TRIÁNGULO DORADO: La Santa Muerte me lo ordenó
sábado, 26 de diciembre de 2020
TRIÁNGULO DORADO: La Santa Muerte me lo ordenó
 

 

A pesar del aspecto de la persona que le estaba haciendo la parada, el taxista no dudó en detenerse. De unos cuarenta años, barba descuidada y canosa, piel curtida por el sol y con una chamarra en pleno verano. Pero se detuvo. La clientela escaseaba y no podía darse el lujo de irse de largo. El pasajero subió. El taxista lo examinó primero por el espejo retrovisor y después se volvió hacia el asiento trasero.

       -¿Adónde lo voy a llevar, amigo?

       -Aquí adelantito.

       “La regué”, pensó el taxista apenas escuchó su respuesta.

    Una de dos: obedecía y continuaba la marcha por la misma calle hasta esperar nuevas instrucciones o le pedía al pasajero la dirección exacta para no estar dando vueltas por la ciudad a esa hora de la noche.

       -¿A qué altura? –Insistió el taxista.

       -Aquí nomás unas cuadras –respondió el pasajero.

       El taxi avanzó despacio por la calle solitaria.

       -¿Cuánto tiempo lleva trabajando como taxista? –Preguntó el pasajero.

       -Más de diez años.

       -¡La de cosas que ha de haber visto!

       El taxista dejó escapar un silvido largo.  

       -¿Y nunca lo han asaltado?

      Un impulso hizo que el taxista presionara levemente el acelerador. Miró al pasajero por el retrovisor intentando adivinar sus intenciones.

       -Sí, como cinco veces.

      -Pinches rateros. No saben todo lo que uno se chinga para ganar el poco dinero…

    El taxista sabía que el pasajero que sacaba conversación para parecer amistoso no era menos peligroso que aquel que se quedaba callado en un rincón del asiento, ansioso, esperando el momento propicio para sacar una navaja o una pistola. Nunca lo habían asaltado. Pero decirlo equivalía casi a invitar al pasajero a ser su primer asaltante. Más valía apelar a la compasión del pasajero. Sin embargo, su intuición le decía que aquel tipo, que en un principio se veía raro, no representaba ningún peligro.

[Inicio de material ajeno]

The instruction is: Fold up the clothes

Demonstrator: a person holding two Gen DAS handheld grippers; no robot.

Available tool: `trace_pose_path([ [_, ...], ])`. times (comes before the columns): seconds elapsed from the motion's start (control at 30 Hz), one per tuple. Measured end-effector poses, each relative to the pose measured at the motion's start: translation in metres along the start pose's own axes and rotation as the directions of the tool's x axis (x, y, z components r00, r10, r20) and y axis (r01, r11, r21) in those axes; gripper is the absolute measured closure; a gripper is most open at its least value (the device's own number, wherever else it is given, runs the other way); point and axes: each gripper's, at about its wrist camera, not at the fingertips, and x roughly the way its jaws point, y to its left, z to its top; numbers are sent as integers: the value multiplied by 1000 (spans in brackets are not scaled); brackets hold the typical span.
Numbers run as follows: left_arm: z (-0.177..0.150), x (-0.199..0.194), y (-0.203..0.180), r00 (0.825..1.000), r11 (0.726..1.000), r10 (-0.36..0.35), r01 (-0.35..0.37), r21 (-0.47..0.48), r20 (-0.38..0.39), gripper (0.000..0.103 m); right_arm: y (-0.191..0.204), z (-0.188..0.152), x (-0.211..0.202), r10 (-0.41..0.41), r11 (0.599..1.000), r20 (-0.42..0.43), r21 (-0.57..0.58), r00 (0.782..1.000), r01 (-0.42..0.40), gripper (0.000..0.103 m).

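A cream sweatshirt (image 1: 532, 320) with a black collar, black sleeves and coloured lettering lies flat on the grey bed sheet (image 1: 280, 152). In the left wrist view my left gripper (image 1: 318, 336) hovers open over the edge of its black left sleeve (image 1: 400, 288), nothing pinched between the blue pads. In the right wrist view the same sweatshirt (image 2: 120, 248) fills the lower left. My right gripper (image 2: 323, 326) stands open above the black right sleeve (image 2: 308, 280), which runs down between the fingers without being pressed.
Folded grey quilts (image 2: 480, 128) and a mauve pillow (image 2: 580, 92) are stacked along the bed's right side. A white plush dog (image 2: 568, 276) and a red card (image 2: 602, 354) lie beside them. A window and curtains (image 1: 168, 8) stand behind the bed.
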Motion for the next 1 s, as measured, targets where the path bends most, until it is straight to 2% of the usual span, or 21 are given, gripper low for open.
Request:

       -¿Tiene usted hijos? –Preguntó el pasajero.

       -Sí –mintió el taxista-, dos niños.

       -¿Tiene fotos de ellos?

       El taxista respondió que no.

       -¡Qué raro! Todos los taxistas traen fotos de su familia en el carro.

       El taxista no supo qué contestar.

       -¿Tu crees en la Santa Muerte? –continuó escuchando desde el asiento de atrás.

       El taxista siguió sin saber qué responder.

       -En la Santa Muerte, ¿a poco no crees?

       -Sí, sí creo –contestó el taxista nomás por decir algo.

       -A mí me ordena cosas. Me habla y me ordena. Y me acaba de ordenar algo que te afecta directamente a ti.

       -…

       -¿No te interesa saber?

     El taxista no tuvo tiempo de responder. De una bolsa interior de la chamarra, el pasajero sacó un cuchillo y lo pasó por la garganta del chofer. Este apenas sintió un leve cosquilleo helado por una fracción de segundo. Paró el taxi de un frenón y en el forcejeo el pasajero intentó pasar de nuevo el cuchillo por la garganta al no descubrir ningún hilo de sangre, ningún gorgoteo escurriendo por la camisa del taxista.


En la lucha, ambos se dieron cuenta de que el cuchillo había pasado la garganta por el lado no filoso. Esto enojó aún más al pasajero y armó de valor al chofer. Como pudo, logró quitarse el cinturón de seguridad, abrir la puerta y salir disparado del carro. En la calle, empezó a correr a toda prisa, sin volver la vista, mientras en el taxi el de la chamarra destripaba los asientos con el cuchillo.